Speaker 1:When you take the Bible seriously and think about this God and say, look, jesus defines divinity, not this wisdom of the Neoplatonists or whatever. Whatever tradition it is the people who believe in that tradition, the Neoplatonists, the classical theists, theist, whatever they tend to go no, that is foolish. You can't say god dies. You can't say like, uh, you can't right, uh, really believe that that is the trend that god walking around on earth and fully experiencing human life, or you can't have that. Or the way that God acts throughout the Old Testament, where the angel of the Lord is sent to find things out and do things and whatever. You can't. That's foolish. That's foolish. You've got. That doesn't make sense. You've got to believe that what the reality of God is is really like this utterly transcendent one, and the language of the Bible is like, not as God really is. That is just a way of presenting God in order for, like children to cope with.
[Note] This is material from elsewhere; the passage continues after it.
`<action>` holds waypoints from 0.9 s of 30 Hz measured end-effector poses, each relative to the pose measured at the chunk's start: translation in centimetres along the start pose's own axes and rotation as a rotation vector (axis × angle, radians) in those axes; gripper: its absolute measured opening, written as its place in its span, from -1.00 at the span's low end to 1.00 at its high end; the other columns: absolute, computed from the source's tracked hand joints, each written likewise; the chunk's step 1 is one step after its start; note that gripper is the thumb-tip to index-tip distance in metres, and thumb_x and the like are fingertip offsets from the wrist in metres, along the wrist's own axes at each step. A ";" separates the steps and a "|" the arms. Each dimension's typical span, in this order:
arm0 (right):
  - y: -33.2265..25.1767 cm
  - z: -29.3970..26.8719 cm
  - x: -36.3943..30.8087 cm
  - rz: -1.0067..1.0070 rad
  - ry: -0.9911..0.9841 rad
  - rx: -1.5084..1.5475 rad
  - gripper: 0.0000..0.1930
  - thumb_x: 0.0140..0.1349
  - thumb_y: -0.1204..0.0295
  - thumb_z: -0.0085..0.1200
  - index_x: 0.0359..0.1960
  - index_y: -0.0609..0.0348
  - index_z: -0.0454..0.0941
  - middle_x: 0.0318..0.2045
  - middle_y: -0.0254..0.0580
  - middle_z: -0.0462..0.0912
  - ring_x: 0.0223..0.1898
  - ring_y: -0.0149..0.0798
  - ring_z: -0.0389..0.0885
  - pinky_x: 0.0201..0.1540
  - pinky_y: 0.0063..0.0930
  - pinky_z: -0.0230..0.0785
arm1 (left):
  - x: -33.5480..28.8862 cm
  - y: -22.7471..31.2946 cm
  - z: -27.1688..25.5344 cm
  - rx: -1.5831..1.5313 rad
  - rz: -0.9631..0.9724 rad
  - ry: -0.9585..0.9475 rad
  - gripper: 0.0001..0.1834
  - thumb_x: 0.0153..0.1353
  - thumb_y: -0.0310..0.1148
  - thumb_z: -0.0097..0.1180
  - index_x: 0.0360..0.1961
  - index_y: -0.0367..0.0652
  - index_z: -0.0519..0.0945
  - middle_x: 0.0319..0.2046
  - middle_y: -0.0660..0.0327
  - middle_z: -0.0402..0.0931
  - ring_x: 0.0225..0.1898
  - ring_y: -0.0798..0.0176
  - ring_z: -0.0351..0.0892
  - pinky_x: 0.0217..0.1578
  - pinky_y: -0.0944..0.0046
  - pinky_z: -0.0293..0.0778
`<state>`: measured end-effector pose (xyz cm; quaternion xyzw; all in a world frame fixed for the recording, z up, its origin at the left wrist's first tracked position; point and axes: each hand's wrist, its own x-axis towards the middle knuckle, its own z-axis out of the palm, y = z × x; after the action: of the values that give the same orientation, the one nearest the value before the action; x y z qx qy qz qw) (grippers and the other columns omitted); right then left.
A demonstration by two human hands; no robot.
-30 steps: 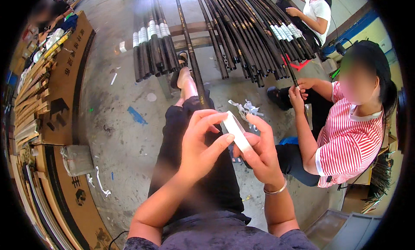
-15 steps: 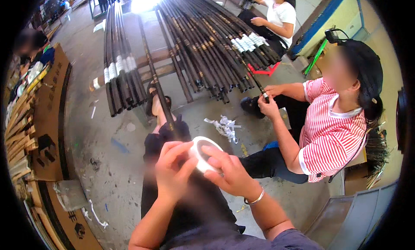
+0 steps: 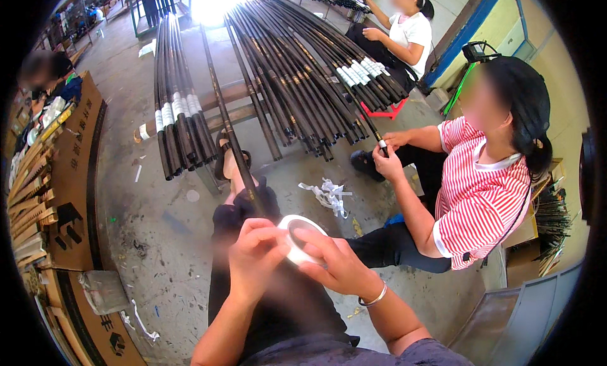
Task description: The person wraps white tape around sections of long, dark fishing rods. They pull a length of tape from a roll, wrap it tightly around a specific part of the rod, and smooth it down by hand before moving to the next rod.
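Observation:
A roll of white tape [image 3: 294, 253] is held up over my lap, tilted, with its hollow core showing. My right hand [image 3: 344, 263] grips it, fingers reaching into the core and thumb along the lower rim. At the roll's left edge, the fingers and thumb of my left hand [image 3: 258, 257] pinch the tape; whether a loose end is between them cannot be made out. A dark rod [image 3: 229, 129] with gold markings slopes from the rack toward my knees, its near end close beyond my left hand.
Many dark rods [image 3: 278, 81] lie on a low rack, several wrapped in white tape. On my right, a co-worker in a striped shirt [image 3: 484, 198] handles a rod; another person [image 3: 408, 40] sits farther back. Tape scraps [image 3: 329, 196] litter the floor. Cardboard boxes [image 3: 73, 176] line the left.
My view has shifted slightly. Both my hands stay on the tape roll, with only a slight shift of the fingers. The co-worker's hands remain on their rod.

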<state>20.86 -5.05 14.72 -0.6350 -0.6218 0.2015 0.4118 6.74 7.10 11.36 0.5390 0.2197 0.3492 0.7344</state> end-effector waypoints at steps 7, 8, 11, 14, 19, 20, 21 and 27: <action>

Speaker 1:But we who are the real thinkers, the real philosophers, we know the reality of God that isn't like the God revealed in Jesus, that we know that God is something much greater than that. So they believe that they can come up with a God greater than the surface appearance of the Bible kind of thing. I hope that makes sense. So now, why have we said all that? So what we're saying is yeah, you can, it is possible to take paganism in one direction and think of lots of little gods that are just kind of superhuman things, and many of us are used to seeing the foolishness of that. But I think we also need to be aware that there's a different kind of foolishness. That just um is another pagan thing to say well, uh, to go, well, not. Of course it's silly to have little gods.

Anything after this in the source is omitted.